Exercise data
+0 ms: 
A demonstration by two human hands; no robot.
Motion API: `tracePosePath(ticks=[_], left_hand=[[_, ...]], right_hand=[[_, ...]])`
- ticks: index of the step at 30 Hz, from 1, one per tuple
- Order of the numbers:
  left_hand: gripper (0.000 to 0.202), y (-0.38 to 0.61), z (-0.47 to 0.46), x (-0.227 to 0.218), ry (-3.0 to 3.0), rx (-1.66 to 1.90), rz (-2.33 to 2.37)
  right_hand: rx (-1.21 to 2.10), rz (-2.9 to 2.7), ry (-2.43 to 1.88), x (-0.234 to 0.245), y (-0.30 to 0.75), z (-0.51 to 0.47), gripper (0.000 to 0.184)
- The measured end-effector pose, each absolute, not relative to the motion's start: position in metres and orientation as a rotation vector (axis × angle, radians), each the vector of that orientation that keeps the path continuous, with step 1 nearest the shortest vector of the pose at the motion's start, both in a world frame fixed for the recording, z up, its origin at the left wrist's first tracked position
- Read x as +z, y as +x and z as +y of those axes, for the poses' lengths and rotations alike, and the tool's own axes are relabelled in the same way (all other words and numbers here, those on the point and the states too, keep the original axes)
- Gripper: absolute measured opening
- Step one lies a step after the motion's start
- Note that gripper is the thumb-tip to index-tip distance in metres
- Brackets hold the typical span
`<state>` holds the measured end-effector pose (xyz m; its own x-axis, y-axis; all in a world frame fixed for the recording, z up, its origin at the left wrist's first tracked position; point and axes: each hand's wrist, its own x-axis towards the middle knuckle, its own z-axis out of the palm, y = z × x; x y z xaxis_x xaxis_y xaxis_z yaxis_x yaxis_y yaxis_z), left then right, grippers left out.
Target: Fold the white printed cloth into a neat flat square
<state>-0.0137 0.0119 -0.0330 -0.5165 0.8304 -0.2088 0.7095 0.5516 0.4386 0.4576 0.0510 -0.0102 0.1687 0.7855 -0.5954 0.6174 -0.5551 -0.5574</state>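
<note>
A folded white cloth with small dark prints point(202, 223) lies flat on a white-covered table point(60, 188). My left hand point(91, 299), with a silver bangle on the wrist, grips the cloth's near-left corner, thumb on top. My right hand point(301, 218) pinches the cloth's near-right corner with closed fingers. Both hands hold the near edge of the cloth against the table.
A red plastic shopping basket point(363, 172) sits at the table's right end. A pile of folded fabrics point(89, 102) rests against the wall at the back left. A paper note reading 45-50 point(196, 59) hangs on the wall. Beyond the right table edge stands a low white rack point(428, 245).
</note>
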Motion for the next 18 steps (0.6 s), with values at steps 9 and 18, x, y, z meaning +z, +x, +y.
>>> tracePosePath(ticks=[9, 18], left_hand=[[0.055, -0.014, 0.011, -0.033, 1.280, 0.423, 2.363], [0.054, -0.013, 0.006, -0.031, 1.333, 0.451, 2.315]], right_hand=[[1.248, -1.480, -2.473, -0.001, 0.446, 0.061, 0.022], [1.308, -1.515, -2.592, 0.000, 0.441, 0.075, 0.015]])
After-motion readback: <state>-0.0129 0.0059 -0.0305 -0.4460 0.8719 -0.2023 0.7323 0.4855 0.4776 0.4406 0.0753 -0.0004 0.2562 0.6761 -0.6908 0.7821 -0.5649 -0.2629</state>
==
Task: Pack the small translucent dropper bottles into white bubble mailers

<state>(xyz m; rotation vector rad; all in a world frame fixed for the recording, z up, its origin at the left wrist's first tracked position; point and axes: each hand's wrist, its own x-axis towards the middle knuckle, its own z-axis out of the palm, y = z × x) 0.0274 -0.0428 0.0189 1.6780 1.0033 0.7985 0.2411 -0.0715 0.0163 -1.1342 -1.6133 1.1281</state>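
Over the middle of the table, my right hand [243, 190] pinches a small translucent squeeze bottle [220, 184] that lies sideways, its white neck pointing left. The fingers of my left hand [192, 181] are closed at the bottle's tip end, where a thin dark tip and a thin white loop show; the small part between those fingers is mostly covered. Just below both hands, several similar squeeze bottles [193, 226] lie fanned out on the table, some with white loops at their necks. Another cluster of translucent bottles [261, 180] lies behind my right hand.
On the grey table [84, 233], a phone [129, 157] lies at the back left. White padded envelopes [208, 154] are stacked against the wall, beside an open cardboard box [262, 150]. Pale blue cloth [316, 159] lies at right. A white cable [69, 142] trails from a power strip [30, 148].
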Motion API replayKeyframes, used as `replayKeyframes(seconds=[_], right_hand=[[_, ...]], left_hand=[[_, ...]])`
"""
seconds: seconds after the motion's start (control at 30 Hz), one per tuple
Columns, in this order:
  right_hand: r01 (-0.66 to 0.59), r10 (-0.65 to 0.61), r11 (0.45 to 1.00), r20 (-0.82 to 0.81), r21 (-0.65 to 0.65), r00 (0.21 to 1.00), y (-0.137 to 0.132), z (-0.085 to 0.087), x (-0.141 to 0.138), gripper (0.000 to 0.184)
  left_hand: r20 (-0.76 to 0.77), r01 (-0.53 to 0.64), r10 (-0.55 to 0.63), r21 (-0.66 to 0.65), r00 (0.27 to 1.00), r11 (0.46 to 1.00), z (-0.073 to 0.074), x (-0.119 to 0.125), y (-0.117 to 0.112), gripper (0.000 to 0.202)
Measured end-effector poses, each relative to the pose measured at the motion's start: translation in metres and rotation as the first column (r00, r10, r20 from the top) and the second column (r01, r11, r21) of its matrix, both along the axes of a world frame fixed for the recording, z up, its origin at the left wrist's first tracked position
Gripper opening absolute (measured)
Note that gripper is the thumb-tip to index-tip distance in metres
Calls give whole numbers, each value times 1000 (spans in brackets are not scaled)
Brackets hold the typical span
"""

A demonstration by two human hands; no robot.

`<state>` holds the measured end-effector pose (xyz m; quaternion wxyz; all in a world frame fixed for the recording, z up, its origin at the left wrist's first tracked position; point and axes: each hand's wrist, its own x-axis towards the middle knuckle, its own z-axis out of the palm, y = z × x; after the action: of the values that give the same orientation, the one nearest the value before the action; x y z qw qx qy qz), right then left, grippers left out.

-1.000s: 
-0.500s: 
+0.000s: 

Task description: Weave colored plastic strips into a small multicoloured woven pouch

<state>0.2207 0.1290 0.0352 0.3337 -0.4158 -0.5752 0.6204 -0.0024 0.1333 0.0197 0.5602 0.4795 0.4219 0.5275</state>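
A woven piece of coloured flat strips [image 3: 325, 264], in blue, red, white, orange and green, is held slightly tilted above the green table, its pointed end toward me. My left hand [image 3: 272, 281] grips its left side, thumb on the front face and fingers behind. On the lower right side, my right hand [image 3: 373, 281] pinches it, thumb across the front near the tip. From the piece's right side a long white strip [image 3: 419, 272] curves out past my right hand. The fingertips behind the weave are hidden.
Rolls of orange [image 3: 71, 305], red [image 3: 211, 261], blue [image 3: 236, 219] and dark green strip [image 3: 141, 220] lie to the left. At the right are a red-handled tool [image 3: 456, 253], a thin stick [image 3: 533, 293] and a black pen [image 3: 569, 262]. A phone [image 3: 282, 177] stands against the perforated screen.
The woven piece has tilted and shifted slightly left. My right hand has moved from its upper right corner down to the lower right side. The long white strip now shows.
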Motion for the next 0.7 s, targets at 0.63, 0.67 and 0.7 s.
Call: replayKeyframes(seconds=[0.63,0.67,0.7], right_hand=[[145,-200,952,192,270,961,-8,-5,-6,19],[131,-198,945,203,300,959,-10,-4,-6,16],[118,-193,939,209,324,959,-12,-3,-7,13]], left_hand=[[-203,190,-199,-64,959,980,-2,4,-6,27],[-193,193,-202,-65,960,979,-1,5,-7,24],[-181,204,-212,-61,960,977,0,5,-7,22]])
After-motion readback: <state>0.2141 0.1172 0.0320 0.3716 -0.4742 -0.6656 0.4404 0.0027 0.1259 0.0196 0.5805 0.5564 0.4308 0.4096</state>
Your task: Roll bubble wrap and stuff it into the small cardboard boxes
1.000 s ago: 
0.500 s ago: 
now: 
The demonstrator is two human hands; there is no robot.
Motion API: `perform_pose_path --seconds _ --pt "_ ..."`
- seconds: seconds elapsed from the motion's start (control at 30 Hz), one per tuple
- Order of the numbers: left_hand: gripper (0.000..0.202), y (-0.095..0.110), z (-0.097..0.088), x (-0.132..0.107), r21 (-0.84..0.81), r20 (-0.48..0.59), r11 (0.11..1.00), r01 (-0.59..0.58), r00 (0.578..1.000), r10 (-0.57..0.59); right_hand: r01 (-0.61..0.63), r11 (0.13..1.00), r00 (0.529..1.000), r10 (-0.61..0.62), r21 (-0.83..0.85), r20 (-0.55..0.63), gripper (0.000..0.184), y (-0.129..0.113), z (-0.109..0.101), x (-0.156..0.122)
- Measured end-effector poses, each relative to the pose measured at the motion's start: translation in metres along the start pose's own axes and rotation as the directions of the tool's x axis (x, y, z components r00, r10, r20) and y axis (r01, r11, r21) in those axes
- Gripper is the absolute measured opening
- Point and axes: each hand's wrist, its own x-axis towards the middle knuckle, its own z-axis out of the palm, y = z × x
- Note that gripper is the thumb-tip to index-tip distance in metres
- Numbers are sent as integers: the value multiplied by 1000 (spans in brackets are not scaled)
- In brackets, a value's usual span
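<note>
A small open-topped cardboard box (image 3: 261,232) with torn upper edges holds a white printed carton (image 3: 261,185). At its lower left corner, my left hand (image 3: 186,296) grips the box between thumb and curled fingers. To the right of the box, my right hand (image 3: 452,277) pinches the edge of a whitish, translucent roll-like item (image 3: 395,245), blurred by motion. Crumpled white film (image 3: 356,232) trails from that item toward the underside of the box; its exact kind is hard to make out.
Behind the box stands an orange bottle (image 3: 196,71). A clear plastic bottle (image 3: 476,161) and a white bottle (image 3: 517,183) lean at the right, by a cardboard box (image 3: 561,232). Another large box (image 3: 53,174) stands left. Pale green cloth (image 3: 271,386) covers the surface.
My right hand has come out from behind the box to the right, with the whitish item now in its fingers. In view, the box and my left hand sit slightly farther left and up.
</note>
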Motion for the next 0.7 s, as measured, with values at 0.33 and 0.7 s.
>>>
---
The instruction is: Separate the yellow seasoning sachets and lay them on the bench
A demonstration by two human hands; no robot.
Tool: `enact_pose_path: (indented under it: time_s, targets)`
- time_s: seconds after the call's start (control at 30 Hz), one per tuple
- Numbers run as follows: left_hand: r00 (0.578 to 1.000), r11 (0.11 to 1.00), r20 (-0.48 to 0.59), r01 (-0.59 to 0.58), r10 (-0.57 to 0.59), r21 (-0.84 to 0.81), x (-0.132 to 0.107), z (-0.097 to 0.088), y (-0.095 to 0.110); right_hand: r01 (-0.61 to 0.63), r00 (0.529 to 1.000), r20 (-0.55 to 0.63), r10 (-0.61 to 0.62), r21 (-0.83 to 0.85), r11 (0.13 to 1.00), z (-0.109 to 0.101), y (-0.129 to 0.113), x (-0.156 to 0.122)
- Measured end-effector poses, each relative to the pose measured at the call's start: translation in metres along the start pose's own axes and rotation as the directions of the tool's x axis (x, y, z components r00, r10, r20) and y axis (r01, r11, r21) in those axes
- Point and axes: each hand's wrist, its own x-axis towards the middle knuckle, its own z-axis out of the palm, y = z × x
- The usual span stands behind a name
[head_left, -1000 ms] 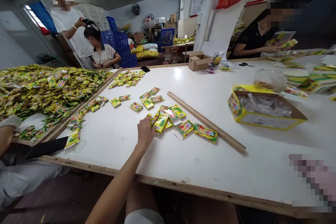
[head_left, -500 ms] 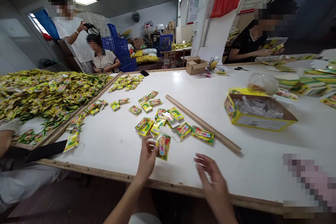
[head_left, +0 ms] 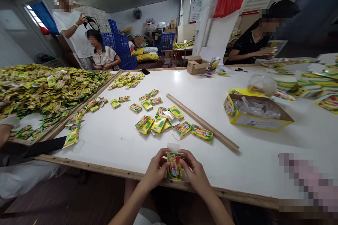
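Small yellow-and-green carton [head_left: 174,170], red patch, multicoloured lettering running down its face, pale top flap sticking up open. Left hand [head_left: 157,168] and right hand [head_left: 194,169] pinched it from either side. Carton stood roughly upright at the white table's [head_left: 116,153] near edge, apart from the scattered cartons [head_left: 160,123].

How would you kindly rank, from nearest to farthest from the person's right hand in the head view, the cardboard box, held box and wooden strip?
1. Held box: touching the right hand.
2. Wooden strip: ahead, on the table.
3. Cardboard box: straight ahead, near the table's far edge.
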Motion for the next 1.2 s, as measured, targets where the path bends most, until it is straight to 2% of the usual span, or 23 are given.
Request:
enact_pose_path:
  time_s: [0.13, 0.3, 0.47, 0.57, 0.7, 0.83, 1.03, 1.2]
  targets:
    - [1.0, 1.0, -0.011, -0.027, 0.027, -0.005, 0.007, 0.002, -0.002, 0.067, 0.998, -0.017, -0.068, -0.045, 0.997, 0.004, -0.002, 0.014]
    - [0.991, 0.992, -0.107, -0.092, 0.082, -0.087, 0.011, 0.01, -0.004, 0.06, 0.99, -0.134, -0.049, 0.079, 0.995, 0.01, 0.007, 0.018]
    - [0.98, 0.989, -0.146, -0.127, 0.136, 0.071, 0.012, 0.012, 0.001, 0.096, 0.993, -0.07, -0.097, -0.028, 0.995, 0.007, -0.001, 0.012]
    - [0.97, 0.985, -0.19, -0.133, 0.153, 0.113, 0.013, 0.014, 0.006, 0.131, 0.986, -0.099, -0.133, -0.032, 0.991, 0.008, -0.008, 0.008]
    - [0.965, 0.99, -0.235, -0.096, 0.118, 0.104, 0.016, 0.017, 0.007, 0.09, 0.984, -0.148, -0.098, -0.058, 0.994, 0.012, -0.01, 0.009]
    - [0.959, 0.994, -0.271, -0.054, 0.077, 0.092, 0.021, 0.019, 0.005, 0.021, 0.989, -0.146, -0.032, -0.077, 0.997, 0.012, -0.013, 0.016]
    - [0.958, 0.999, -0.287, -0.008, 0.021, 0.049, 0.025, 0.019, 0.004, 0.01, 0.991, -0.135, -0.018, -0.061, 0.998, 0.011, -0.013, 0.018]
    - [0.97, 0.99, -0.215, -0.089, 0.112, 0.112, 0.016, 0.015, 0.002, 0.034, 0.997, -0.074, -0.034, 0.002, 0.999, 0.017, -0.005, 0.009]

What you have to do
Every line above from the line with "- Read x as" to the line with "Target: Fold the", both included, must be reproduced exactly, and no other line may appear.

Task solution
- Read x as +z, y as +x and z as +y of those axes, for the poses' lengths and rotations alike, and the tool's own axes are relabelled in the same way (all other words and numbers here, those on the point and the states too, keep the original axes)
- Gripper: absolute measured opening
- Step one lies a step after the motion's start
- Note that gripper is the thumb-tip to index-tip distance in metres
- Brackets hold the typical span
`<state>` holds the measured end-effector pose (xyz m; its own x-axis, y-axis; all in a world frame fixed for the recording, z up, its origin at the left wrist's first tracked position; point and axes: each hand's wrist, its own x-axis towards the middle knuckle, its own z-axis out of the palm, y = z × x; x y z xaxis_x xaxis_y xaxis_z yaxis_x yaxis_y yaxis_z), left then right, grippers left out.
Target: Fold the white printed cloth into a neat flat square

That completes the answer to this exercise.